Source: http://wiki.crisiscommons.org/wiki/Tweak_the_Tweet

Dated: Oct 1, 2011

Truthy Project

This project focuses on shared traits of information diffusion via social media sites. They hope to offer real-time analysis of data encompassing millions of posts daily. It will model the data stream as “a series of time-stamped events that represent interactions between actors and memes.” Mood tracking methods cross-validated against stocks, weather and news will be used for meme characterization. This data would let them deduce why certain memes catch on and others don’t.

Source: http://newsinfo.iu.edu/news/page/normal/19178.html

Dated: Nov 9, 2011

Social Media and Disasters

This report focuses on the government’s efforts to use various social media to better manage emergencies by informing citizens of potential danger and allowing communication from citizens to allow for two-way information flow. Very little technical information is given.

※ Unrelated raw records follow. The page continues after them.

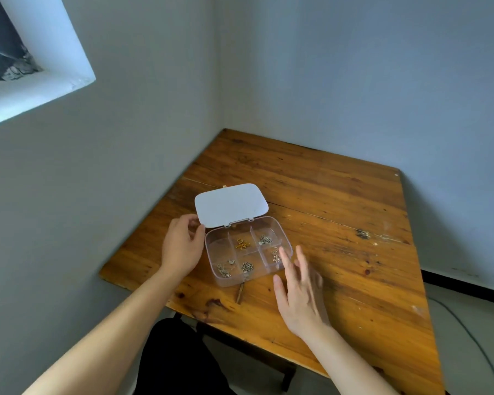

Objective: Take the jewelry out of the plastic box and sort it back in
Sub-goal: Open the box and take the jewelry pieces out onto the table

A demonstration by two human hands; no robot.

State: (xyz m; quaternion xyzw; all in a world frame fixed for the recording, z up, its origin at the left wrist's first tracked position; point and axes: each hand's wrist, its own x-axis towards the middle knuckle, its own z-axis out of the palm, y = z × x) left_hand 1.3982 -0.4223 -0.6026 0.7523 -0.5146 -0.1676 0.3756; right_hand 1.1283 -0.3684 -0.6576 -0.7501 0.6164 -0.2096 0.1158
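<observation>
On the table (340, 223), one box (248, 252), six compartments, five jewelry piles; both grips apart

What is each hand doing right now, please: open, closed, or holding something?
Left hand: open, empty, fingers at the left edge of the plastic box.
Right hand: open, fingers spread, empty, beside the box.
</observation>
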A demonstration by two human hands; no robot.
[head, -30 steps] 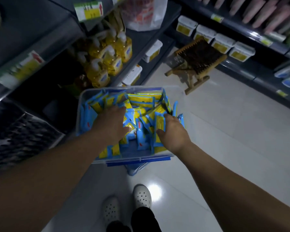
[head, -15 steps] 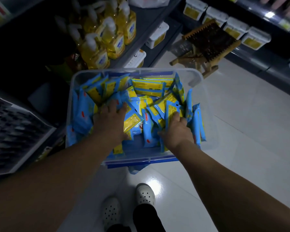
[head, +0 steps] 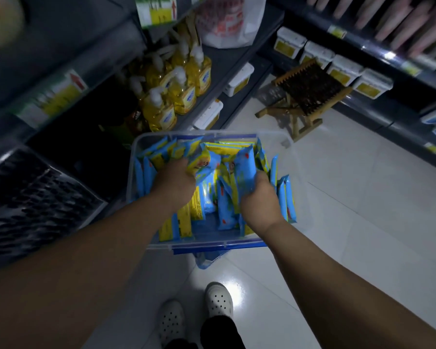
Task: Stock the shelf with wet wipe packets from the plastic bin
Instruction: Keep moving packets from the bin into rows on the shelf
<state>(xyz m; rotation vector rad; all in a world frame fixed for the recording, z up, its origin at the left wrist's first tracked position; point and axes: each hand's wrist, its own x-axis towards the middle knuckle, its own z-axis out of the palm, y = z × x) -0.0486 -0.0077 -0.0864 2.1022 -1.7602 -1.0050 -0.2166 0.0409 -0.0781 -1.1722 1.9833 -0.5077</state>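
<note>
A clear plastic bin (head: 296, 172) sits in front of me, filled with several blue and yellow wet wipe packets (head: 179, 220). Both my hands are inside it. My left hand (head: 175, 183) curls its fingers over packets near the bin's middle left. My right hand (head: 258, 200) grips a bunch of upright blue packets (head: 243, 170) at the middle right. The dark shelf (head: 86, 152) stands to my left, its lower bay in shadow.
Yellow pump bottles (head: 174, 96) fill the shelf beyond the bin. A wooden folding stool (head: 305, 96) stands on the white floor behind the bin. White tubs (head: 342, 69) line the right-hand shelving. My white shoes (head: 218, 299) are below the bin.
Both hands have dug further into the packets and closed on them. The right hand has raised a bunch of blue packets upright. The camera view has tilted up a little.
</note>
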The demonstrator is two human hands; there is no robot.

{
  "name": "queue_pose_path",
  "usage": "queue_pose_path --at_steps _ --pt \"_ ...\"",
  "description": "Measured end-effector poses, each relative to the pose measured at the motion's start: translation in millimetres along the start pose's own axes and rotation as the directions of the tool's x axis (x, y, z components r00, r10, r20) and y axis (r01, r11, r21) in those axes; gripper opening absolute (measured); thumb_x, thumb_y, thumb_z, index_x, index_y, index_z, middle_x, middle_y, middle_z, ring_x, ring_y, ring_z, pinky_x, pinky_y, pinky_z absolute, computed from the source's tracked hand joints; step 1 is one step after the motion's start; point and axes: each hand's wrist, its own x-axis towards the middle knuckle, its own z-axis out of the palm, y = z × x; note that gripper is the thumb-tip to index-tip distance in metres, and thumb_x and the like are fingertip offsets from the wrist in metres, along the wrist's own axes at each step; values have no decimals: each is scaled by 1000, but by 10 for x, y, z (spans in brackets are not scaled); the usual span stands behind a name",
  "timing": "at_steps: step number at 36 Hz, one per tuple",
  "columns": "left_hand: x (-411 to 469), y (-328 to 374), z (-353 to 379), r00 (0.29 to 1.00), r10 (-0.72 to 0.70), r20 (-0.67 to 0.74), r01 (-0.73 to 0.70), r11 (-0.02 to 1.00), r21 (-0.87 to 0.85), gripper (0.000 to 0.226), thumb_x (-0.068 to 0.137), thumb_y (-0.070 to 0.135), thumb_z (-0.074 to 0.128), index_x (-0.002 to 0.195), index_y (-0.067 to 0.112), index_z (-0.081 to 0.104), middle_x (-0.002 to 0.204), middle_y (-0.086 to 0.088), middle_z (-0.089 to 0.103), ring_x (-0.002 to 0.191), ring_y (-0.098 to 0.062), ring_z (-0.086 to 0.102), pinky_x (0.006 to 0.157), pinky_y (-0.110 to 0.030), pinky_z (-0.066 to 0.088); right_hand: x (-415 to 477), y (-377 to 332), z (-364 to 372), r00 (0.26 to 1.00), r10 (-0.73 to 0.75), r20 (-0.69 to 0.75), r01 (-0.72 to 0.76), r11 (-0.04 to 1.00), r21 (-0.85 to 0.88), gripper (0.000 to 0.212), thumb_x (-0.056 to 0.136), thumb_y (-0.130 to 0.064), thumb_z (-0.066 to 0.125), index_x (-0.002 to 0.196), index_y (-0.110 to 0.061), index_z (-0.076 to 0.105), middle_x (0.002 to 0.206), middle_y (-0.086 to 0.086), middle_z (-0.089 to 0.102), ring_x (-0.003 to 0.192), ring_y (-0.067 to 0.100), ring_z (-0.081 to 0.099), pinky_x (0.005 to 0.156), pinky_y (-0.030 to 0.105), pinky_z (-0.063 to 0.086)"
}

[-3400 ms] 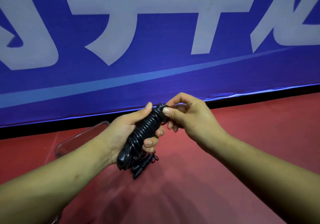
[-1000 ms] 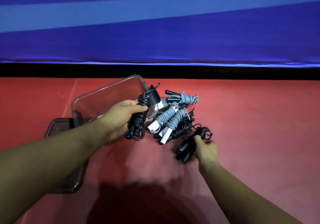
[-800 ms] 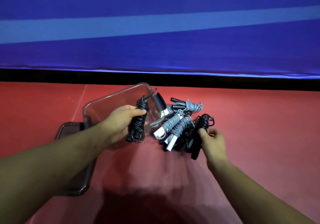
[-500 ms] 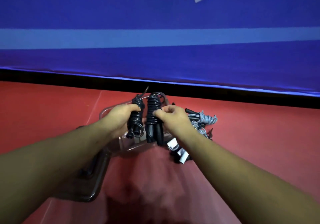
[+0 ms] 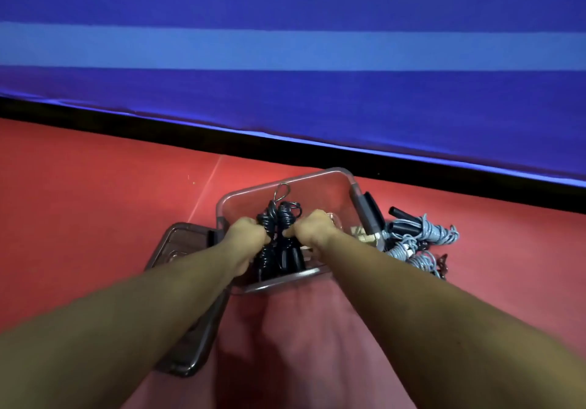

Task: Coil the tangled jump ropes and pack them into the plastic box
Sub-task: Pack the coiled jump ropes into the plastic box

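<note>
A clear plastic box (image 5: 320,183) sits on the red floor near the blue banner. Both my hands are inside it. My left hand (image 5: 247,234) is closed around one coiled black jump rope (image 5: 265,218). Right beside it, my right hand (image 5: 312,228) grips a second coiled black jump rope (image 5: 287,215). The two bundles stand side by side, touching, with their lower ends near the box's front wall. A pile of coiled grey and black jump ropes (image 5: 418,240) lies on the floor to the right of the box.
The box's dark tinted lid (image 5: 180,250) lies flat on the floor at the left, partly under my left forearm. A blue banner (image 5: 285,60) with a black base strip stands just behind the box. Red floor stretches to the left and right.
My right hand picked a black coiled rope from the pile and brought it beside the one in my left hand. Both hands then lowered the two bundles into the box.
</note>
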Motion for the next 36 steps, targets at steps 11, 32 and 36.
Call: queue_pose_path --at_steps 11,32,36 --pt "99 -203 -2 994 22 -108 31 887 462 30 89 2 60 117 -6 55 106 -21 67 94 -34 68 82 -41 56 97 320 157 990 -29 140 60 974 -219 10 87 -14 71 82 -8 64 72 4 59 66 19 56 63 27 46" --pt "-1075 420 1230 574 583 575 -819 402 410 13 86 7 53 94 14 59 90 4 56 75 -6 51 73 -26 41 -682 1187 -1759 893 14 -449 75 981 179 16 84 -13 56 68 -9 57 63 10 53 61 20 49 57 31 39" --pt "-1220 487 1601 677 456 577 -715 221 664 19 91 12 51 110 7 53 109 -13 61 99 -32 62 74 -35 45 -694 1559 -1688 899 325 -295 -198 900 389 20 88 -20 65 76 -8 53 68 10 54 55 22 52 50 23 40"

Sources: http://www.fas.org/blog/secrecy/2011/09/social_media.html http://www.fas.org/sgp/crs/homesec/R41987.pdf

Dated: Nov 9, 2011

eMoksha Projects

Encompasses many smaller projects: VoteReport India- citizen-powered monitoring to track election irregularities during general elections FixOurCity- promotes citizen participation in government Kiirti- platform to allow government, non-government and civic organizations to communicate with citizens through phone, sms, email and web. iDemocracy Camp- “unconference” promoting citizen engagement in government for a day of intense collaboration Sharek961.org- allows Lebanese to send in eyewitness reports of election-related issues/incidents (sms, email or web) Alive in Afghanistan- citizens directly report on their political process Sudan Vote Monitor- effort to increase transparency in elections

Source: http://emoksha.org/projects.html

Dated: Nov 9, 2011

Ushahidi use-case

During a bombing in Mumbai, phone lines were clogged so people turned to social media for coordination and discussion. A Google Docs spreadsheet was created (hundreds of miles away) that allowed communication for people to volunteer their homes for those who needed refuge. Also, a disaster tracker map was used to identify salient locations (shelters, stranded people, etc.) Time-relevance of the information was manually evaluated by time stamp. Very little automation used in any of these outside of publicly available software applications.

Source: http://www.economist.com/blogs/babbage/2011/07/online-crisis-management

Dated: Nov 9, 2011

Decoding our Chatter

Want to monitor an earthquake, track political activity or predict the ups and downs of the stock market? Researchers have found a bonanza of real-time data in the torrential flow of Twitter feeds.

Source: http://online.wsj.com/article/SB10001424052970204138204576598942105167646.html

Dated: Nov 9, 2011

Twitcident

This graphic software allows for filtered searching on a large corpus of tweets. It also provides analytics that let users get an overview and analyze what is being reported about an incident in the social web stream. Information relevant to a particular incident is automatically filtered and sorted for easy reference. The data is continuously reevaluated to create a real time profile of the incident. This is accomplished by first aggregating social media data, then applying semantic techniques such as classification, linkage, and metadata extraction, and lastly filtering patterns that emerge to provide usable and searchable data, which in turn feed back in to the incident profile.